→ ASSIGNMENT: From the first entry to the last, repeat the listing exactly.

→ THE INPUT:

BEGIN

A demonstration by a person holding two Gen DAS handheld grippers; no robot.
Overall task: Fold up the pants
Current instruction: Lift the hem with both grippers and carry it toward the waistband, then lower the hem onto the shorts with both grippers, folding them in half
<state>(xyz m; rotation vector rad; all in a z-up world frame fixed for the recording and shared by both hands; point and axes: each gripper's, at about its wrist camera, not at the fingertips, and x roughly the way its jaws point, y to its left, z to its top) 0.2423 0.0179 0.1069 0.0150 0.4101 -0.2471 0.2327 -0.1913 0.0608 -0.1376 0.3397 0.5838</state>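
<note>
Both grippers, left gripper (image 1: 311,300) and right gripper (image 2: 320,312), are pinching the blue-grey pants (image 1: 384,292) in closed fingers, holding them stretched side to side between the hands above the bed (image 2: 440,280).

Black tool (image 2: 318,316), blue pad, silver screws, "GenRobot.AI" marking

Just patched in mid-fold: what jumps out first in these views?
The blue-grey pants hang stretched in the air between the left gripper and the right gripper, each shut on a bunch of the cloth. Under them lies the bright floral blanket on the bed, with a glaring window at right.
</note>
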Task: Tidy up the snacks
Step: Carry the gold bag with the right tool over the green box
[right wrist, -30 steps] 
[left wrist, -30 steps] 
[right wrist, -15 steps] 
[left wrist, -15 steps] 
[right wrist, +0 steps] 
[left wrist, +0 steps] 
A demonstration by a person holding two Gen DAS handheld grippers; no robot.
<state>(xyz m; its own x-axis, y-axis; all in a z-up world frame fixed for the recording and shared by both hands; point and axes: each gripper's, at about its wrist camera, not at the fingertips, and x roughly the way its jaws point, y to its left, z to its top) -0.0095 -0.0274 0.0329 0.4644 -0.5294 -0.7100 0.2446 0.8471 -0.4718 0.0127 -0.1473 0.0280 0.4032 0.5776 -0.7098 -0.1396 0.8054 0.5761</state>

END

→ ANSWER:
A demonstration by a person holding two Gen DAS handheld grippers; no robot.
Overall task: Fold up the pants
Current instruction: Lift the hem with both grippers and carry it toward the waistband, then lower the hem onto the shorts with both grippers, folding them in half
<state>(xyz m; rotation vector rad; all in a z-up world frame fixed for the recording and shared by both hands; point and axes: each gripper's, at about its wrist camera, not at the fingertips, and x roughly the way its jaws point, y to its left, z to its top) 0.2423 0.0179 0.1069 0.0150 0.4101 -0.2471 0.2327 -0.1913 0.0608 -0.1376 0.3397 0.5838</state>
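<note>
Both grippers, left gripper (image 1: 311,300) and right gripper (image 2: 320,312), are pinching the blue-grey pants (image 1: 384,292) in closed fingers, holding them stretched side to side between the hands above the bed (image 2: 440,280).

Black tool (image 2: 318,316), blue pad, silver screws, "GenRobot.AI" marking

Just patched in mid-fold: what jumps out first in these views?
The blue-grey pants hang stretched in the air between the left gripper and the right gripper, each shut on a bunch of the cloth. Under them lies the bright floral blanket on the bed, with a glaring window at right.
</note>
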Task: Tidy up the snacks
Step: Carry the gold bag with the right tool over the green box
[right wrist, -30 steps] 
[left wrist, -30 steps] 
[right wrist, -15 steps] 
[left wrist, -15 steps] 
[right wrist, +0 steps] 
[left wrist, +0 steps] 
A demonstration by a person holding two Gen DAS handheld grippers; no robot.
<state>(xyz m; its own x-axis, y-axis; all in a z-up world frame fixed for the recording and shared by both hands; point and axes: each gripper's, at about its wrist camera, not at the fingertips, and x roughly the way its jaws point, y to its left, z to its top) -0.0095 -0.0274 0.0329 0.4644 -0.5294 -0.7100 0.2446 0.8471 -0.4718 0.0127 -0.1473 0.0280 0.4032 0.5776 -0.7098 -0.1396 0.8054 0.5761</state>

Nothing remains to be added to this answer.